» Task statement
Produce an exact copy of the first line of the data below and each line after it, please, up to and including the one with "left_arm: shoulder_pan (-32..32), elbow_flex".

» Information provided
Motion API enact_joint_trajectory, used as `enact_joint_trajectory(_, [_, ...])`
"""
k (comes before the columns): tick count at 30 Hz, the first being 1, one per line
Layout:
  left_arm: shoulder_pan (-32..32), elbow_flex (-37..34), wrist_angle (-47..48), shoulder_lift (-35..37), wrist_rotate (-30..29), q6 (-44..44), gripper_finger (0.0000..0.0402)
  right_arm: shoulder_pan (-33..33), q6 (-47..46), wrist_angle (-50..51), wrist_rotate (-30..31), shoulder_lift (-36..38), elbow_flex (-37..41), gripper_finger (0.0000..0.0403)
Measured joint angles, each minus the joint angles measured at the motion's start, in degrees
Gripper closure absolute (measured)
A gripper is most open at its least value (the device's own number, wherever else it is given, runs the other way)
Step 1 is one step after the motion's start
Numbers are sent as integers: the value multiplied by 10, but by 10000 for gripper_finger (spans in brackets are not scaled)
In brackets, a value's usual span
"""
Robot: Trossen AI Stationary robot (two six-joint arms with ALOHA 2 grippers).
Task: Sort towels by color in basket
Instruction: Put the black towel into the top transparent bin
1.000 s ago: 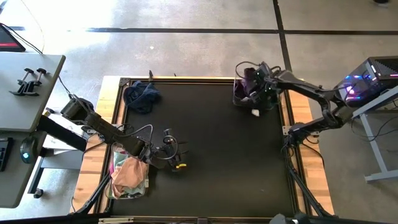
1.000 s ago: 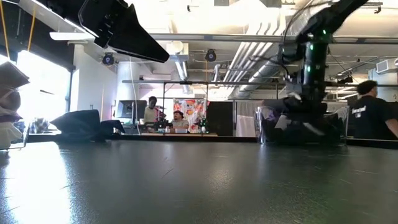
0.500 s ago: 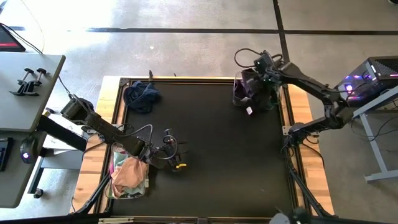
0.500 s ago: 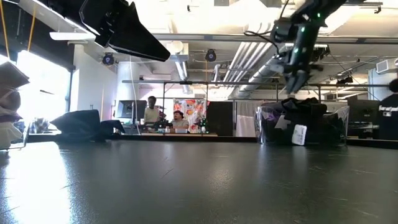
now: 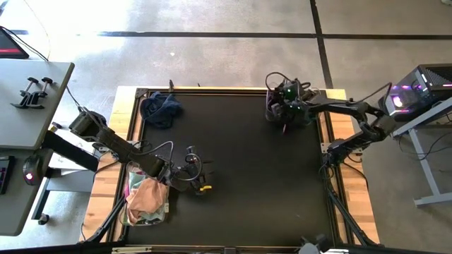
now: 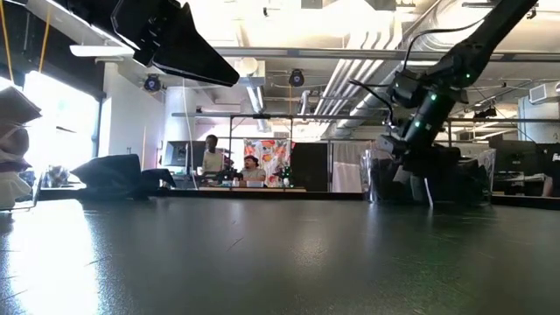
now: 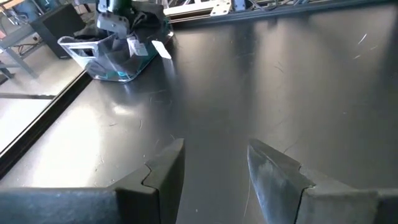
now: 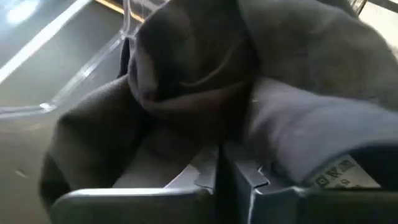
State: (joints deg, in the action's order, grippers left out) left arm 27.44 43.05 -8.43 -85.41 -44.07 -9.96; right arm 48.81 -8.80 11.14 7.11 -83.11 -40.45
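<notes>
Pressing its clenched fingers into the dark towels (image 8: 186, 81) in the far bin (image 5: 272, 107), the right gripper (image 5: 288, 106) should lift clear slowly, lest a tag catch; the left gripper (image 5: 200, 179) waits parted over the counter (image 5: 247, 176).

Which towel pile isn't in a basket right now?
The navy towel pile at the table's far left corner: it lies loose on the mat, unlike the dark ones and the pink ones, both in clear baskets.
</notes>
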Motion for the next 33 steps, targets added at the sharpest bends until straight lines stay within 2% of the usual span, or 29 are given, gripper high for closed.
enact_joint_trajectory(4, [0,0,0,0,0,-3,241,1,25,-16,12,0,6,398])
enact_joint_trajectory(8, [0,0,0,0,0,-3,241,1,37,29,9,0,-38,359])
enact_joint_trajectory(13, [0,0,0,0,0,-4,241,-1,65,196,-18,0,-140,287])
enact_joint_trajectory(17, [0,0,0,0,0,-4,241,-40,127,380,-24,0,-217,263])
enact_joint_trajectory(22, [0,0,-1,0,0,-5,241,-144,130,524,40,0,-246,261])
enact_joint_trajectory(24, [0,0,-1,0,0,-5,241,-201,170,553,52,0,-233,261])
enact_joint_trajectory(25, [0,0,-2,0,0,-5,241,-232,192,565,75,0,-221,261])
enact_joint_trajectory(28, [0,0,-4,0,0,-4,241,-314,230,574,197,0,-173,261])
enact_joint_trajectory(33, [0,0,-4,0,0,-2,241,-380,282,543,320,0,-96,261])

» Solution
Motion API enact_joint_trajectory, used as `enact_joint_trajectory(_, [_, ...])`
"""
k (comes before the columns): tick count at 30 Hz, the first being 1, one per line
Layout:
  left_arm: shoulder_pan (-32..32), elbow_flex (-37..34), wrist_angle (-47..48), shoulder_lift (-35..37), wrist_rotate (-30..29), q6 (-44..44), gripper_finger (0.0000..0.0402)

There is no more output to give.